**WHAT TO PRODUCE**
Could you restate word for word every line of the records below, from the first one to the one holding "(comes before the"?

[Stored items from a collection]
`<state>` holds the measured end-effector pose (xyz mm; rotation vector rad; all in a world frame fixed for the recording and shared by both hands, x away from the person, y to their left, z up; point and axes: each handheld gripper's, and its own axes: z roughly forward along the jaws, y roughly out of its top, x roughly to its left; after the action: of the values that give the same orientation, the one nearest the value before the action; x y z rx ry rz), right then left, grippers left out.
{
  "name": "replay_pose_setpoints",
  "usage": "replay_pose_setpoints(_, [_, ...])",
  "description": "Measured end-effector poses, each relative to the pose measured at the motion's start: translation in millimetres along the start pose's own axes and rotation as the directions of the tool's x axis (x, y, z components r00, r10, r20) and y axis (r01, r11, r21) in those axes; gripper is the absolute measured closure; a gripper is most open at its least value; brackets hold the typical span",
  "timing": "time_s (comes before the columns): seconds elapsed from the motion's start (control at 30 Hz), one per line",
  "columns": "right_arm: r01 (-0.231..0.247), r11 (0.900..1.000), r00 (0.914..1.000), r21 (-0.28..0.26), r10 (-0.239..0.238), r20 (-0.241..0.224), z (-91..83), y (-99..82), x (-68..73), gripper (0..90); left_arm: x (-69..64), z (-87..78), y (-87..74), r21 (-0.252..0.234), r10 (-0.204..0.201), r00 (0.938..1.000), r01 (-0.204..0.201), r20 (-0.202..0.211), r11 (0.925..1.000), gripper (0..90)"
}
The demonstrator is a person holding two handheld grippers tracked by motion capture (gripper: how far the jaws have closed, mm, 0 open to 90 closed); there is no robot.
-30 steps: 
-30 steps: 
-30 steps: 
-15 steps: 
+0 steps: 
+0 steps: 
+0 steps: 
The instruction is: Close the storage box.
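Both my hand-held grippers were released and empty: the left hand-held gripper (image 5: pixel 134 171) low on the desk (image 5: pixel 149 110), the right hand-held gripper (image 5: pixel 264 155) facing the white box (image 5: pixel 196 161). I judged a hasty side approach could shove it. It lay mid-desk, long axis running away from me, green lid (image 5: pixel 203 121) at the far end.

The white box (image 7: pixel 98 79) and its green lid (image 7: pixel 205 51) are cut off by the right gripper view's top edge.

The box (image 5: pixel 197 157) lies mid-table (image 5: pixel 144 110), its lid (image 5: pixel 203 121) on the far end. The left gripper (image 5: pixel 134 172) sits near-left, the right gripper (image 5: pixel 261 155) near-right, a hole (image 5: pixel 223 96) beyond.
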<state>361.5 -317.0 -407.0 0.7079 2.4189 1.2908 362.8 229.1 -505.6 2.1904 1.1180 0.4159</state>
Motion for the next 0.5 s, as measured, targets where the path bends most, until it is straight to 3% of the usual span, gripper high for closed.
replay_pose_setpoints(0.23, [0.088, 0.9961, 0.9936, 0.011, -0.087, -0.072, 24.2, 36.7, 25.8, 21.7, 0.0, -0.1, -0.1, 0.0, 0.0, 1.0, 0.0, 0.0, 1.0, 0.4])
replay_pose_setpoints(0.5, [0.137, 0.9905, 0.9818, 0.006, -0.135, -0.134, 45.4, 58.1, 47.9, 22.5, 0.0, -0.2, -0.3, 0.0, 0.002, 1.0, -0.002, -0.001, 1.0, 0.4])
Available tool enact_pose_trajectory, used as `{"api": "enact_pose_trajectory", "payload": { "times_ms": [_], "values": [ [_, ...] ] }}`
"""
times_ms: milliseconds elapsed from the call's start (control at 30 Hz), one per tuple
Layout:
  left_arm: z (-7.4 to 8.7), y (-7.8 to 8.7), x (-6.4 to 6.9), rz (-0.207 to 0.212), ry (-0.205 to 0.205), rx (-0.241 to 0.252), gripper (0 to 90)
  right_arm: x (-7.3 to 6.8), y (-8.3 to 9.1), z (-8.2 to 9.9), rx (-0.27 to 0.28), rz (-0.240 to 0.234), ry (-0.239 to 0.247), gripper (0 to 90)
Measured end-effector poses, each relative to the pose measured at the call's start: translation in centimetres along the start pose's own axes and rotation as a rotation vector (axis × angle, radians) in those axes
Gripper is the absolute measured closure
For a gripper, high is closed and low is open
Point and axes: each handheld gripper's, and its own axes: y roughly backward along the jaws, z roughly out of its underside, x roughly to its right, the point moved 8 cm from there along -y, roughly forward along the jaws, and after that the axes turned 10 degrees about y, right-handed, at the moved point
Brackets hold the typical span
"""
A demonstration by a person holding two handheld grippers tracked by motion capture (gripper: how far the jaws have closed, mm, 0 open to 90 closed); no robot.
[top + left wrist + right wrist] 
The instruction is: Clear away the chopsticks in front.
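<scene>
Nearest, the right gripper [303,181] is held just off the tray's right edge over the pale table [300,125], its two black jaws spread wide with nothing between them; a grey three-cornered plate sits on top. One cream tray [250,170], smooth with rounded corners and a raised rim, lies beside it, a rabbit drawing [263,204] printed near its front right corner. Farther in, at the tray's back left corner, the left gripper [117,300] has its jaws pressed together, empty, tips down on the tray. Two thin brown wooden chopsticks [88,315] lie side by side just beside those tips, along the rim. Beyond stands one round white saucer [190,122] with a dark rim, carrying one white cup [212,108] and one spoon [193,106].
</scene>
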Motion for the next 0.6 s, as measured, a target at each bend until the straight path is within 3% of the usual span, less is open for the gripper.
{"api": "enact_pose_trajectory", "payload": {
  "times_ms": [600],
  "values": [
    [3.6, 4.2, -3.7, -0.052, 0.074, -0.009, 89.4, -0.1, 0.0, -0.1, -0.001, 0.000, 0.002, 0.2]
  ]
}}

**EXERCISE RESULT**
`<state>` holds the measured end-effector pose (xyz mm; rotation vector rad; all in a world frame fixed for the recording and shared by both hands, x away from the person, y to their left, z up; point and axes: each handheld gripper's, and its own axes: z roughly forward along the jaws, y roughly out of its top, x roughly to its left; after the action: of the values that give the same orientation, the one nearest the value before the action; x y z rx ry rz), right then left, grippers left out.
{
  "name": "replay_pose_setpoints",
  "usage": "replay_pose_setpoints(_, [_, ...])",
  "description": "Measured end-effector poses, each relative to the pose measured at the motion's start: translation in millimetres along the start pose's own axes and rotation as the directions of the tool's x axis (x, y, z components r00, r10, r20) and y axis (r01, r11, r21) in those axes; gripper is the absolute measured closure; a gripper is most open at its least value; brackets hold the typical span",
  "timing": "time_s (comes before the columns): seconds elapsed from the motion's start (control at 30 Hz), one per line",

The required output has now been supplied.